Mon enfance mesme a esté conduite d’une façon molle et libre, et exempte de subjection rigoureuse. Tout cela m’a formé une complexion delicate et incapable de sollicitude. Jusques là que j’ayme qu’on me cache mes pertes et les desordres qui me touchent : au chapitre de mes mises, je loge ce que ma nonchalance me couste à nourrir et entretenir,
hæc nempe supersunt,
Quæ dominum fallant, quæ prosint furibus.******* »
NOTES
*« D’où le poil qui revêt mes jambes et mon sein. »

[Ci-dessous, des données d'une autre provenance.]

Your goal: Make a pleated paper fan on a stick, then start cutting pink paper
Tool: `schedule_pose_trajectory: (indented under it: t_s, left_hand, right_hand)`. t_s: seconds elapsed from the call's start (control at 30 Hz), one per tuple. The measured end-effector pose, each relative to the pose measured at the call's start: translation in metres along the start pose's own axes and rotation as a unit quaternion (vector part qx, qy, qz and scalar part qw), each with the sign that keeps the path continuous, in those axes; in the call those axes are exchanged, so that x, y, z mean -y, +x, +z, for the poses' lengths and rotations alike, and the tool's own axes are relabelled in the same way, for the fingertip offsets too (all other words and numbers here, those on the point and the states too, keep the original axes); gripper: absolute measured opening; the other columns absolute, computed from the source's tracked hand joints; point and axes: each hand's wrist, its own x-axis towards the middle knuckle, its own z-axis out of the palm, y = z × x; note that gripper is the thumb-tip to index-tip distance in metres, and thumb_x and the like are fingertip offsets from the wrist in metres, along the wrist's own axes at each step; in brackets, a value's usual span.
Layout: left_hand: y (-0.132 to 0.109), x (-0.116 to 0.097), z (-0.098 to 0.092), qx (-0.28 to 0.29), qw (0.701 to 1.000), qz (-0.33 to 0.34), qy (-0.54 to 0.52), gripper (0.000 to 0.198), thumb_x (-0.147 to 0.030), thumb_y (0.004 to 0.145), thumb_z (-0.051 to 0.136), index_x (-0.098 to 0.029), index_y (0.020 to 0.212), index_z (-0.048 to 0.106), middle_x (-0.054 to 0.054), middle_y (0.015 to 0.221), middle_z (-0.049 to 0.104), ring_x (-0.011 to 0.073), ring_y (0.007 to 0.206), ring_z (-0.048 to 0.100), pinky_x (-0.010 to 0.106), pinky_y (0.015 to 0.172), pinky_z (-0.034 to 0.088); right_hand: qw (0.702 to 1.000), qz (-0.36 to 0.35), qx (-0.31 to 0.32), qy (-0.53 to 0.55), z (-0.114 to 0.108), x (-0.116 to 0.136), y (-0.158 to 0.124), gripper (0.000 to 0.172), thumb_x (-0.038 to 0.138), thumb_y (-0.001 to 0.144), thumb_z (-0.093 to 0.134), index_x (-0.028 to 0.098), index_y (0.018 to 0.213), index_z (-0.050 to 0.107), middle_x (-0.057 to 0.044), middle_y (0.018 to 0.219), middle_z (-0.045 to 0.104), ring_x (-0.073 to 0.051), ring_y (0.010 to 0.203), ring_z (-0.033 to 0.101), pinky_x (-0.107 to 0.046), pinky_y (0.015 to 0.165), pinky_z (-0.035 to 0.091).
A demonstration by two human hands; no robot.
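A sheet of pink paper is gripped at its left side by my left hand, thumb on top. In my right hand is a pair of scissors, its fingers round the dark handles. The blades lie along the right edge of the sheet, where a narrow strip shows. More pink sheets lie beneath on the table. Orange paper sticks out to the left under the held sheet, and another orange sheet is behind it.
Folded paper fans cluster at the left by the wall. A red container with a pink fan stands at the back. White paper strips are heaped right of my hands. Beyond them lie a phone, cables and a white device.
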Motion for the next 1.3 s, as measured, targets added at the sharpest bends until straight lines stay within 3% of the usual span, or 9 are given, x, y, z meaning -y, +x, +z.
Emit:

Martial, Épigrammes, II, XXXVI, 5.
** « Peu à peu la vigueur de la maturité
Diminue ; on vieillit et le déclin arrive.
Lucrèce, II, 1131-1132.
*** « Les ans viennent, pillant un par un tous nos dons. »
Horace, Épîtres, II, II, 55.
****« Le mol plaisir trompant un austère labeur. »
Horace, Satires, II, II, 12
***** « Prix dont je ne paierais pas tout l’or que vers la mer
Roulent les flots sableux du Tage plein d’ombrages.
Juvénal, III, 54-55.
****** « Le bon vent d’Aquilon ne gonfle pas mes voiles
Mais le méchant Auster ne trouble pas ma course.
En force, esprit, beauté, vertu, naissance et bien,
Je vais, dernier des grands et premier des petits. »
Horace, Épîtres, II, II, 201-205.
******* « C’est là ce superflu qui glisse aux mains du maître
Et profite aux voleurs. »
Horace, Épîtres, I , VI,
Montaigne, Essais, Livre II, Chapitre XVII, Œuvres complètes, Gallimard, Bibliothèque de la Pléiade, pp. 624-627/1590-1591.